Principal component analysis (PCA) is a widely used data summarization and dimension reduction technique used with multivariate data. The principal components (PCs) are new variables constructed as weighted linear combinations of a set of original variables. These components, particularly the first few, can summarize the multivariate correlation structure of the original data, usually with far fewer components than the original variable number. Researchers may be interested in determining if the data structure summarized by PCs changes across groups or treatments. This can be assessed by comparison of the direction of components as described by the variable loadings. In this post, I’ll demonstrate how to create bootstrap confidence intervals on PC loadings to test hypotheses about changes in data structure across groups.
Data summarization using PCA
Principal components can summarize the data structure and correlations among the many quantitative variables. The first component explains the most information in the original data set. It represents the direction in the data where most variation exists, i.e. it has the largest variance or eigenvalue of any possible linear combination of the original variables. Because the first few PCs tend to explain most of the variation, often the remaining PCs can be discarded with minimal loss of information. The assumption is that early components summarize meaningful information, while variation due to noise, experimental error, or measurement inaccuracies is contained in later components. For a brief introduction to PCA, please see my previous post How many principal components should I keep? Part 1: common approaches.
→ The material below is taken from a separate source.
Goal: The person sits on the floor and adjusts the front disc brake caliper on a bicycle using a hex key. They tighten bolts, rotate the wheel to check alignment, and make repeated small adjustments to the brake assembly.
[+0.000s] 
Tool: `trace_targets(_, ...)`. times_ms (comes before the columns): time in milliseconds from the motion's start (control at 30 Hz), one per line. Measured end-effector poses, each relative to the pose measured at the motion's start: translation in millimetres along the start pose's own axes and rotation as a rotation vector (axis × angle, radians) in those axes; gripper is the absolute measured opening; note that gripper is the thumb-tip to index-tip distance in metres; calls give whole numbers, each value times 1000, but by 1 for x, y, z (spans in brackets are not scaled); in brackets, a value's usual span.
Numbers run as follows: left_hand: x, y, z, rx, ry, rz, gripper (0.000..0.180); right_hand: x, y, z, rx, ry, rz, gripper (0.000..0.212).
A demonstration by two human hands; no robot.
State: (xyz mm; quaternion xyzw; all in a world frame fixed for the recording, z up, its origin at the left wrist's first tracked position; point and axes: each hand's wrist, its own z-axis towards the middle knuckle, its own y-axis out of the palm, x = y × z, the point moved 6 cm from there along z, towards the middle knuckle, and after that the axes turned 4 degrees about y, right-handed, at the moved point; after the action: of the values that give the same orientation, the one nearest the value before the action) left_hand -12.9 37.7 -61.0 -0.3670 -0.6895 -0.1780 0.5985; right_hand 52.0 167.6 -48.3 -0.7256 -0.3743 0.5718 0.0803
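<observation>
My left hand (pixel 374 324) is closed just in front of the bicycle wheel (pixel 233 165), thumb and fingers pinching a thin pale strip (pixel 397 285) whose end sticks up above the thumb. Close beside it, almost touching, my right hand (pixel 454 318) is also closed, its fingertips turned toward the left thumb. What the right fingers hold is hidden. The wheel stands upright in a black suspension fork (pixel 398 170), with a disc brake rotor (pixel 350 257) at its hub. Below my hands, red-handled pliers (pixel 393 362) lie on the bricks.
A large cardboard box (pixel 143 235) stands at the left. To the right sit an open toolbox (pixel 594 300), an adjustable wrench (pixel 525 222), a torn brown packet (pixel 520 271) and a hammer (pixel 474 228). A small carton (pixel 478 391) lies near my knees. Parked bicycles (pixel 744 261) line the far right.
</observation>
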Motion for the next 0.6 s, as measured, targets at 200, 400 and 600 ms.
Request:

If we assume that the first PC summarizes the most meaningful correlation structure in the data, researchers may be interested in determining if the first component changes across groups of interest. Changes in a component can occur in its size or direction. The size of a component is measured by the magnitude of its eigenvalue. The direction of a component can be described by the vector of variable coefficients, also called loadings. This post focuses on assessing changes in directions of PC1, but the methodology could easily be adapted to assessing changes in eigenvalues as well.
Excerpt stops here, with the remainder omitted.